Grief Is Physical.

This post deals with suicide grief and contains triggers.  I know my last post was also about grief, and I try to avoid doing multiple posts in a row because it’s such a heavy topic – but it’s hitting me hard this year and permeating all the corners of my mind.


As many of you know, December 1st was the anniversary of my mother’s suicide.  It’s hard to get a description of what grief feels like, because you are trying to describe the indescribable.  The words we have are inadequate, but we try anyway.  Following is a quote about being a survivor of suicide, and what that feels like.  The last couple paragraphs speak to me.  When I came across it at the time, it was a relief to know that others have felt this way.  So I’m sharing it here.  I have often described grief as a hot coal sitting heavily in the center of my chest, burning me alive from the inside out.  Hurting so bad it’s hard to breathe.

“You know, you don’t really ever contemplate the meaning of gone before something like suicide.

Loss is not always just loss. Pain is not always just pain. Anger is not always just anger.

For me, these are things I don’t actually feel anymore. They are just a part of me. They just exist.

I don’t feel the brick on my chest or the lump in my throat. I don’t feel the sad and the hurt. I suppose I feel certain things, but not these. I think the most accurate way to describe it is that something was there and it no longer is.  It’s like I’m one of those anatomy models in your high school science classroom. Someone, the one, has come and taken away all the vital parts. It looks familiar, you can sort of recognize it but it just isn’t right.

My best friend once told me about love. She said ‘The hot, fire-y, bodice-ripping love is intense. It comes on strong but you can’t stoke a fire like that. It burns too hot, uses up all the fuel and goes out. Lasting love is more like this ember. It’s reached the core and is steady and strong. Yes, you have to maintain it but it will sustain you.’ A steady warmth at your core.

When you left, that ember morphed and took on a life of its own. Now I’m burnt, from somewhere near the bottom of my chin down my throat and over my chest; it spread out across my shoulders and stopped right above my belly button. All I feel I can do is stand there with my arms out and display this massive charred raw wound I’m left with. Naked, vulnerable and wounded. I breathe heavy. I stand there not showing anything, no pain or hurt is detectable on my face. Wanting more than anything for you to be standing there, in front of me to witness. Selfish…maybe…probably. It’s how I feel. I hate being the girl you left behind.

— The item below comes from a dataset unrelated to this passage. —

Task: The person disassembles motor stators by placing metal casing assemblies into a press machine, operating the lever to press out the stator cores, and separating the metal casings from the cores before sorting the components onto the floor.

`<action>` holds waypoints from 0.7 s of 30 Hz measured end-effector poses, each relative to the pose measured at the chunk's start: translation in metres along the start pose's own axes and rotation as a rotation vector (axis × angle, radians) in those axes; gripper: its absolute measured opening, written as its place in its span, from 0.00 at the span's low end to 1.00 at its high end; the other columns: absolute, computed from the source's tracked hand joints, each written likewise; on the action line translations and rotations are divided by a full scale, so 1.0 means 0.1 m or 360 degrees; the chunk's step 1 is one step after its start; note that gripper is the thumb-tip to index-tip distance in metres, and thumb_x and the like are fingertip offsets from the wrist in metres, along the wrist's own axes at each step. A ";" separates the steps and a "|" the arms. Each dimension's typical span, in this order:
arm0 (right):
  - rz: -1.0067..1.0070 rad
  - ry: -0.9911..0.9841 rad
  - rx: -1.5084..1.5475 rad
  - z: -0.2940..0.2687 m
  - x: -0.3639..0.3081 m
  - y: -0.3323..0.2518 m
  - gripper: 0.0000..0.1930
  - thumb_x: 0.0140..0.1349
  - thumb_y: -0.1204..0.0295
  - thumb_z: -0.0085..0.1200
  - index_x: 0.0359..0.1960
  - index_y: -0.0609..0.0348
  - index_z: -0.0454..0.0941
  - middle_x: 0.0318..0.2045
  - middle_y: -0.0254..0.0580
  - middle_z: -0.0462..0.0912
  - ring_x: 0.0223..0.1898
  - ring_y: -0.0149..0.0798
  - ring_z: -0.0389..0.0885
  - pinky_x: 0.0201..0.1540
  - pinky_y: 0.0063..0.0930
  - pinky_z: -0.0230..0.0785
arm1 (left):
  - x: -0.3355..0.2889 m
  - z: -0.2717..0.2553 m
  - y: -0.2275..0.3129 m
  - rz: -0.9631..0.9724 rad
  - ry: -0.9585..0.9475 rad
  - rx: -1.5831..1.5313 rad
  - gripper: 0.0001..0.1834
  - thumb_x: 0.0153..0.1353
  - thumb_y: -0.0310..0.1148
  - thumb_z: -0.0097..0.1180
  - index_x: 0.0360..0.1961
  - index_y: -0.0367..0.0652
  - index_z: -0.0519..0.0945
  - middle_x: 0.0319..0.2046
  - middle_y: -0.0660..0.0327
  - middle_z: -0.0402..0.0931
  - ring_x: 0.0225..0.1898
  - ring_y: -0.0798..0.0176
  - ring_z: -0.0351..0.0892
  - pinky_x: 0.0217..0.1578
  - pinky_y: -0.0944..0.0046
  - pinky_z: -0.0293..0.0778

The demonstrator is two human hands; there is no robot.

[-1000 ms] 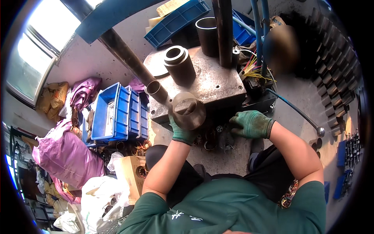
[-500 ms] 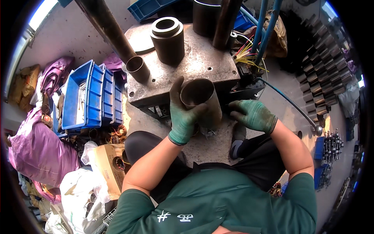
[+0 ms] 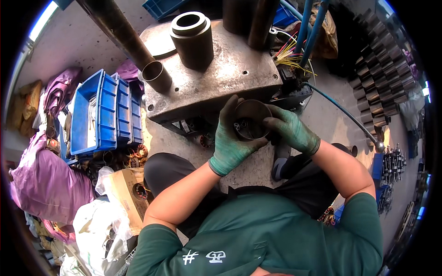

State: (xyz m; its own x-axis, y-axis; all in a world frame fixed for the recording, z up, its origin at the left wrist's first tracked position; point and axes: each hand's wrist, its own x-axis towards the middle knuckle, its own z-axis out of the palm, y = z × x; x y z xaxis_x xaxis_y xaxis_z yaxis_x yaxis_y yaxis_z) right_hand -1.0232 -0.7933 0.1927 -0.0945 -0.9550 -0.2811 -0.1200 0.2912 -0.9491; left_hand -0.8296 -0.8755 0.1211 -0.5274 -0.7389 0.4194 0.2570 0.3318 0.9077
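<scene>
Between my two gloved hands is a metal cylinder sleeve (image 3: 252, 106), its round open end tilted up at me. My left hand (image 3: 230, 141), in a green glove with dark fingers, wraps its left and near side. On the other side, my right hand (image 3: 291, 127) grips the rim with fingers and thumb. Dark shapes show through the sleeve's bore. Just beyond stands a press with a worn metal table (image 3: 221, 69). On it sits a thick stepped metal cylinder (image 3: 193, 43), and a short tube (image 3: 157, 76) stands at the left corner.
Steel press columns (image 3: 115, 30) rise from the table. Blue bins (image 3: 99, 115) stand left, beside purple sacks (image 3: 50, 177) and a cardboard box (image 3: 126, 198). Rows of metal sleeves (image 3: 375, 73) stack at right. Loose wires (image 3: 294, 62) and a ball-tipped lever (image 3: 378, 146) are nearby.
My right hand has come left onto the sleeve, which it was apart from before. The sleeve has shifted right and nearer, tipped so its bore shows more. The view has shifted slightly.
</scene>
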 end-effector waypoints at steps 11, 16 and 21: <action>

I had a link in here, but this draft has been in my folder for a long time and the original source can no longer be found, it was taken down by the hosting site.

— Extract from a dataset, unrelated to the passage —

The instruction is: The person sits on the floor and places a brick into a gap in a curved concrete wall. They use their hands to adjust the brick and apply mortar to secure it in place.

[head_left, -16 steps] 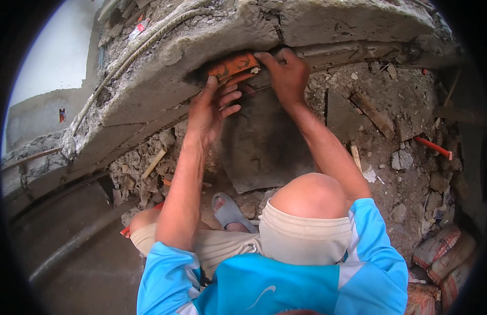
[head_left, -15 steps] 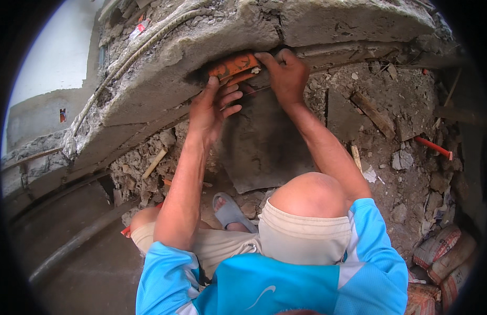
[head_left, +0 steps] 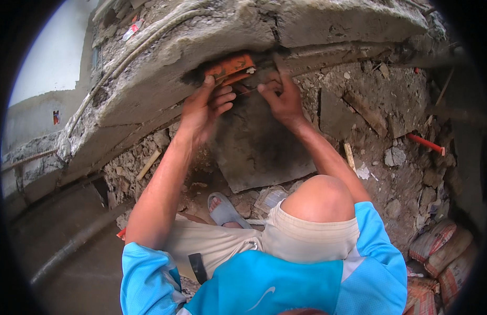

It takes time, but we do heal in our way.  You don’t get over it, you get through it.  These kind of emotional scars, you do carry them with you for a lifetime.  You will always feel this loss, but instead of letting it go you sort of expand to make room for it.  You adjust to it’s weight.  And someday, it won’t hurt quite so bad. I’m still waiting for that someday.

And that’s okay.

Here are some affirmations from Toronto illustrator Hana Shafi that are making me feel better. To see more of her work check out her Tumblr and Instagram.

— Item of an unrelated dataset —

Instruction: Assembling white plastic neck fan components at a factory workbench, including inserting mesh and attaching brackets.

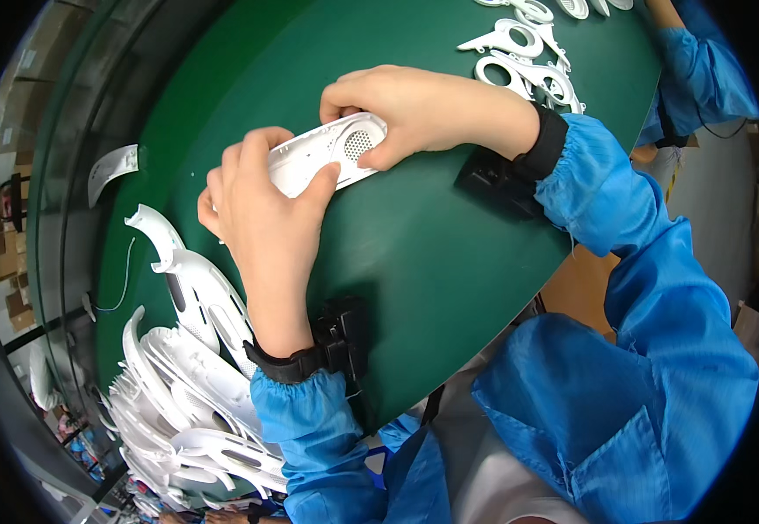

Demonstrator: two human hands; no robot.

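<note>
Between my two hands is a white plastic shell (pixel 305 164), long and shallow, with a round patch of small holes near its right end. It is held up above the green table with its hollow side showing. My left hand (pixel 262 188) grips its left end, thumb on the near edge and fingers behind. At the other end my right hand (pixel 397 113) pinches it, thumb near the holed patch and fingers curled over the far edge. A pile of curved white plastic shells (pixel 196 375) lies to the left of my left forearm.
White ring-shaped plastic parts (pixel 519 61) lie at the far right of the green table (pixel 432 262). A single curved white piece (pixel 113 170) is near the left edge, with a thin white cable (pixel 126 279) below it. A person's blue sleeve (pixel 703 79) shows at the upper right.
</note>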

9 thoughts on “Grief Is Physical.

  1. “Wow!” I almost have no words. Except maybe to say “thank you” for this post. I too lost my mom to suicide. It’s been 12 yrs now, but that ‘physical grief’ is still with me. Every day. The difference is that I eventually just learned to live with it. And instead of letting her suicide to define me… I’ve decided to use it to help others like me. Like you. Well, I guess I DID, in fact, have some words. Lol. And again… “Wow!” You really are a wonderful writer. (BTW: I’m reblogging this on my own blog.)🦋

    Liked by 1 person

    • Thank you Heather!

      Firstly, let me apologize for the delay in my response – I’ve been away. My sincerest condolences for your mother. It’s always comforting to come across someone with a shared experience, even if it would be better to be connected by anything else. It really does never go away – I find life is divided into the ‘before’ and the ‘after’. Survivors adjust to a ‘new normal’.

      I co-facilitate a ‘Living with Suicide Loss’ group through the Canadian Mental Health Association. Have you ever gone to a group? It’s a great way to try and use the experience to help others – one of the few salves I’ve found for this kind of pain. Often on anniversaries I do some random acts of kindness – empowerment bottles for people to find, meals for the homeless, etc. It feels good to do good.

      What are your strategies?

      And thanks for the reblog! That’s awesome. I followed you, and I can’t wait to check out your blog! 😀

      Liked by 1 person

    • Grief is grief. I’m sorry. I’m sending positive vibes your way. Much love girl!!!

      (The ember thing – right?!?!?! Grief is personal, and unique, and no words are quite right. But this comes close for me.)